# What the exercise asks
Look in the data below for the line that has "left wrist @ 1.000", then print exactly every line from there through the line that has "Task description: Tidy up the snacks", leaving pictures out.

Records from a data source
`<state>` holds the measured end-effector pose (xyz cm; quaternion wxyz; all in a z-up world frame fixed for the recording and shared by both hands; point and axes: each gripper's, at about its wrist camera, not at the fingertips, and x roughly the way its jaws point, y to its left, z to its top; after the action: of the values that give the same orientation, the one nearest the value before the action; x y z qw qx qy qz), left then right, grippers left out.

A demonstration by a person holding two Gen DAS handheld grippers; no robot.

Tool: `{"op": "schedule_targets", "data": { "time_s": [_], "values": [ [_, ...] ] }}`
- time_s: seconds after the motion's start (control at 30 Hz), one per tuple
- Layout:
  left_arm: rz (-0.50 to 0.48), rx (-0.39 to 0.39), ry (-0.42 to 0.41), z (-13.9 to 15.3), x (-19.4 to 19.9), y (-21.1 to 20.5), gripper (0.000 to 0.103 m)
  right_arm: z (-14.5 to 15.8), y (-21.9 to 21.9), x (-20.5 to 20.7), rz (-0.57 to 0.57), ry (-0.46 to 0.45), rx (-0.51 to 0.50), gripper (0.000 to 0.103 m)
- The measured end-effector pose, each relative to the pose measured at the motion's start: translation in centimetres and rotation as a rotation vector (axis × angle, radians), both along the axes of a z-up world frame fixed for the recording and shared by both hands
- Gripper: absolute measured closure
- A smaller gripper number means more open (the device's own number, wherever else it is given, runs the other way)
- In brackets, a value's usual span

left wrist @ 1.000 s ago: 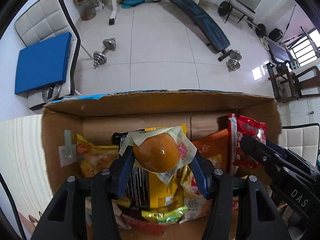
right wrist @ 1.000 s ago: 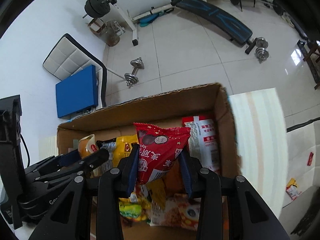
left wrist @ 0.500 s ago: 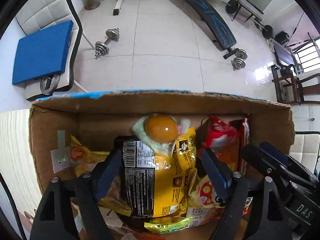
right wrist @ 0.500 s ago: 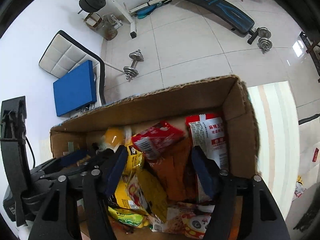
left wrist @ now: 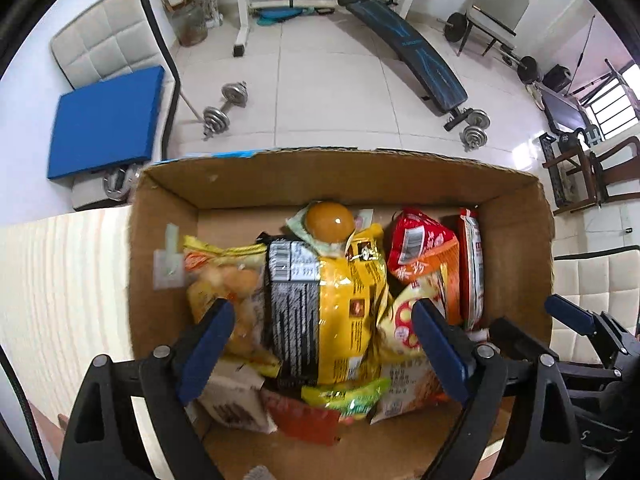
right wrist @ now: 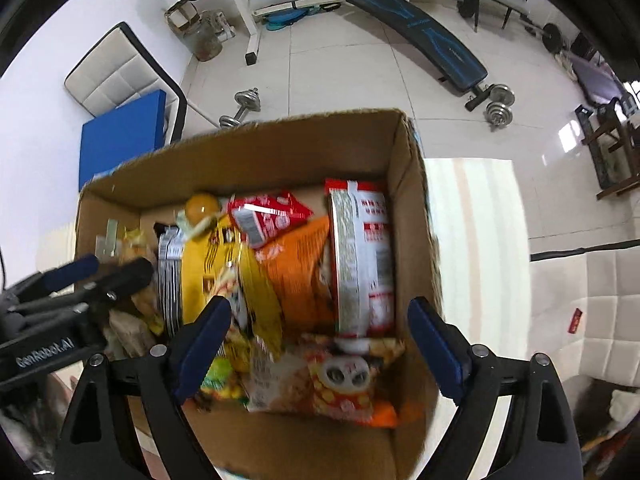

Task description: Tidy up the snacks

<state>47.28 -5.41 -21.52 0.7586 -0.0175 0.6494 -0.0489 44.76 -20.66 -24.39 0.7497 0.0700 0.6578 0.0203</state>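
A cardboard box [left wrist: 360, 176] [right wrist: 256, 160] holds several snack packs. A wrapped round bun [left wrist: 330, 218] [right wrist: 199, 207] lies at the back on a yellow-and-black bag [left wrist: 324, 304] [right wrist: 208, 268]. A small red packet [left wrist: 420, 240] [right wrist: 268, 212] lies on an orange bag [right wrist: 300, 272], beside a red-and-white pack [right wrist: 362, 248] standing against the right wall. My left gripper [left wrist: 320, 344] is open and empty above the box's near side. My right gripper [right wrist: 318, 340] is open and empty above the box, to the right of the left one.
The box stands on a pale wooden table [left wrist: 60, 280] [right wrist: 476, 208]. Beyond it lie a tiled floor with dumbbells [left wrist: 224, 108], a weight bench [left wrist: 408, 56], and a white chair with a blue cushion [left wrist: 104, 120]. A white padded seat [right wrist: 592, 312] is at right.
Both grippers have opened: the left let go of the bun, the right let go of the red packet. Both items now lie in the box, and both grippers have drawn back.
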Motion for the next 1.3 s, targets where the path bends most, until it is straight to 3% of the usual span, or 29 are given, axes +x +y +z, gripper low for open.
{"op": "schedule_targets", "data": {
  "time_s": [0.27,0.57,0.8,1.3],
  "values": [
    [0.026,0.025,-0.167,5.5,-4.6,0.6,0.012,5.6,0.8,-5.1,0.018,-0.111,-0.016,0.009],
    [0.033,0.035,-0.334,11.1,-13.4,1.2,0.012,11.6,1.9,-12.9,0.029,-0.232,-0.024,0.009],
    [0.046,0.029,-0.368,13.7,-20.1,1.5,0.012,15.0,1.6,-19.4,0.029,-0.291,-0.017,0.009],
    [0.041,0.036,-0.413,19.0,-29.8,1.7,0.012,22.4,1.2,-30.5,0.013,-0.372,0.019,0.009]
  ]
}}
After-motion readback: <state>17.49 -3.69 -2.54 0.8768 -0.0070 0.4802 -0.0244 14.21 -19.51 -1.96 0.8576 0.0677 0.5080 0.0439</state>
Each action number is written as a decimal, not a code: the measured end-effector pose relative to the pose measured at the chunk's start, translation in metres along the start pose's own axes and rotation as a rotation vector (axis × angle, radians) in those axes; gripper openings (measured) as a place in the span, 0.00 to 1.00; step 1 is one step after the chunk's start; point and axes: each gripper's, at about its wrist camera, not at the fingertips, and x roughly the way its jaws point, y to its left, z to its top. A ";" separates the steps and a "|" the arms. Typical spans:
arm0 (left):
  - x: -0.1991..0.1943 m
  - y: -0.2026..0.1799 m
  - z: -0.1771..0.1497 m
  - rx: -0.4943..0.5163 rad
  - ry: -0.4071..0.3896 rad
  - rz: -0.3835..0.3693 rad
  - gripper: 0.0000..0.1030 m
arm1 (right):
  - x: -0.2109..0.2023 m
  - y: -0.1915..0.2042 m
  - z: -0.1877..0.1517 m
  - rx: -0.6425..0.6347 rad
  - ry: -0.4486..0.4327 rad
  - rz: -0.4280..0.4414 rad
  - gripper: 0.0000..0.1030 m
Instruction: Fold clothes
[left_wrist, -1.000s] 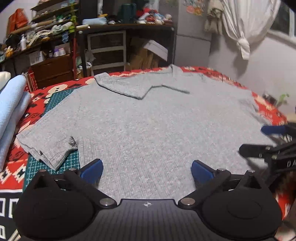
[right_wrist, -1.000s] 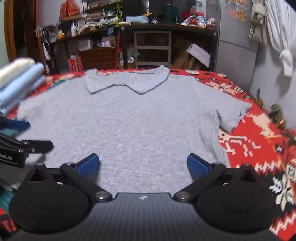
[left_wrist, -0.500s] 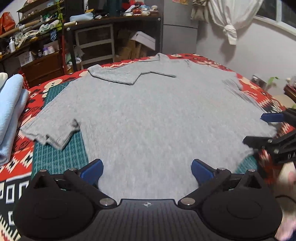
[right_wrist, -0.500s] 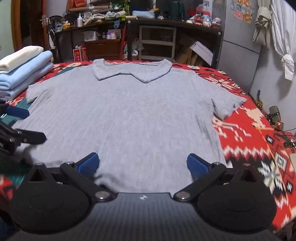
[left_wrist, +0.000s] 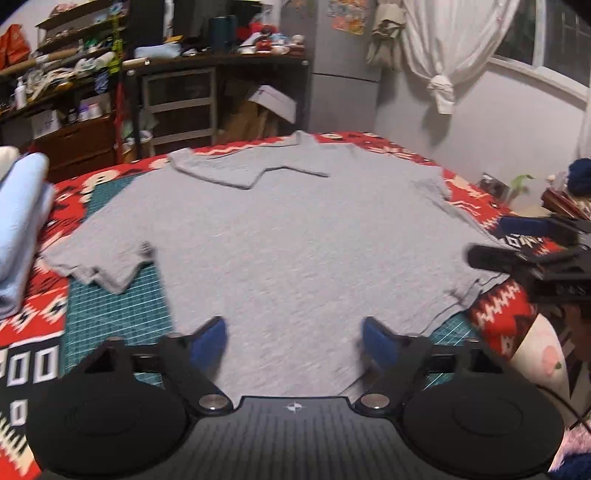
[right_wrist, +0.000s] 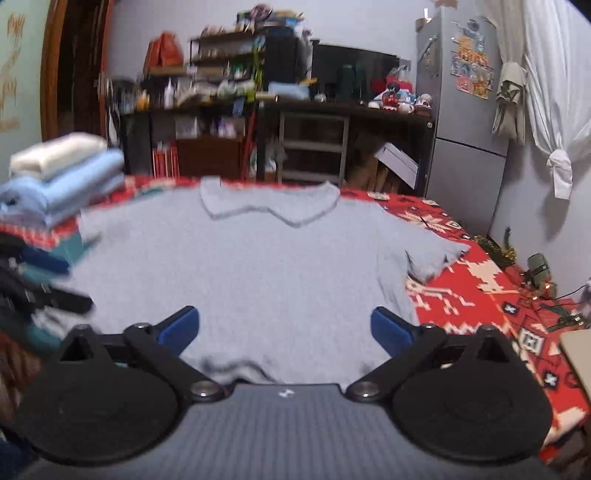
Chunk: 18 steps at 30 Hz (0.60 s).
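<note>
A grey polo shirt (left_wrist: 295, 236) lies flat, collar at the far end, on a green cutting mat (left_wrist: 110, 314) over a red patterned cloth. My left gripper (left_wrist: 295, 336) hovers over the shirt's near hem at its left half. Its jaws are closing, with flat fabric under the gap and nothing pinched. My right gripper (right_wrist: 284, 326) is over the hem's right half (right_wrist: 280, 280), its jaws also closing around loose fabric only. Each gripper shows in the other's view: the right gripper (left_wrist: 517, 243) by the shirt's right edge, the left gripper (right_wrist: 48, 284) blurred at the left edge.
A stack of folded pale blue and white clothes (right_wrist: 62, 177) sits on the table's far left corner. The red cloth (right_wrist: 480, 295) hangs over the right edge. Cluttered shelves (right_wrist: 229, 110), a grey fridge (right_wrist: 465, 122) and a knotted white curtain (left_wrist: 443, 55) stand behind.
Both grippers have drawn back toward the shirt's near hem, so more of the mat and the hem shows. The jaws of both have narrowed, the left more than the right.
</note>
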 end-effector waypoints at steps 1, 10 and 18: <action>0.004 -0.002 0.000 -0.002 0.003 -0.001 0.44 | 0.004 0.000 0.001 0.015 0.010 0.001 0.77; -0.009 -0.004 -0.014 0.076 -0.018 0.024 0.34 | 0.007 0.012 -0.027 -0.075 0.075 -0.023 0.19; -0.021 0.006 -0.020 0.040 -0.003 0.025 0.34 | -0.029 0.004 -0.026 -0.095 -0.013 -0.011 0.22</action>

# Output for this task
left wrist @ 1.000 s ago: 
right wrist @ 1.000 s ago: 
left wrist @ 0.500 s ago: 
right wrist @ 0.500 s ago: 
left wrist @ now: 
right wrist @ now: 

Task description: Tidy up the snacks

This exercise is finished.